“Petrol price may remain high” —Dangote reveals

According to executives at the Dangote Refinery, Nigeria’s fuel prices would likely remain high despite domestic refining, as global factors continue to shape the market.

In an interview with Arise Television, the refinery’s Managing Director, David Bird, indicated that the projected relief from domestic production has been undercut by foreign causes, particularly Middle Eastern tensions.

He stated that the refinery operates without subsidies and is completely exposed to global market realities, making fuel pricing susceptible to rising costs throughout the supply chain.

Bird observed that essential inputs such as crude oil, goods, and insurance are all influenced by global events. According to him, this makes it difficult to considerably lower petrol costs at the pumps.

We try and maintain some stability within a commercially acceptable range, but all our cost inputs—from crude to freight and insurance—are impacted,” he said.

A market analysis revealed that, while crude oil prices fell earlier this week, petrol prices did not follow suit. Instead, the current rise is still in place.

Petrol prices in the country remain at over ₦1,300 per litre, following a roughly 20% increase last week.

‘Cost-of-living crisis’ heightens concerns
Bird highlighted the incident as part of a broader economic struggle for Nigerians.

This is a cost-of-living crisis; every facet of the modern economy is impacted by energy,” he said.

He added that even if geopolitical tensions ease immediately, the effects on supply chains could linger for months, delaying any potential price relief.

Looking ahead, the refinery boss urged the government to take a broader view of the factors driving fuel costs, including the overall business environment.

“I think there’s an opportunity for the government to take an all-encompassing view, not just crude price, but the cost of doing business in Nigeria,” he stated.

He also stressed the need for long-term strategies, such as building strategic reserves, noting that past global disruptions like COVID-19 exposed vulnerabilities in supply systems.

Concerns over crude supply allocation

Bird also raised concerns about the crude allocation system in Nigeria, saying the refinery does not receive enough supply or its preferred grades.

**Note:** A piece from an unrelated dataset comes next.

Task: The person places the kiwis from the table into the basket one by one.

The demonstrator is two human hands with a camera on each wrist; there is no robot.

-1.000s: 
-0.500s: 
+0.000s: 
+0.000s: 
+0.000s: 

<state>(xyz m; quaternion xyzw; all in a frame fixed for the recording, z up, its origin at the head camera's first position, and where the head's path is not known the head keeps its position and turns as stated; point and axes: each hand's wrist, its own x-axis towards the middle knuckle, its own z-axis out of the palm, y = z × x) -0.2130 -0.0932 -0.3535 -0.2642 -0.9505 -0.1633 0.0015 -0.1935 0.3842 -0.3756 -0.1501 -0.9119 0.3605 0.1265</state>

He explained that while part of the refinery’s needs is met under the Crude-for-Naira arrangement, the company still relies heavily on imports.

So, our request is, can we get more and can we be transparent on the allocation methodology?” he asked.

According to him, the refinery frequently purchases Nigerian crude on the international market in dollars, sometimes at a premium of more than $18 a barrel.

He said that growing freight and insurance expenses have raised the entire cost of production, leading to the country’s persistently high petrol prices.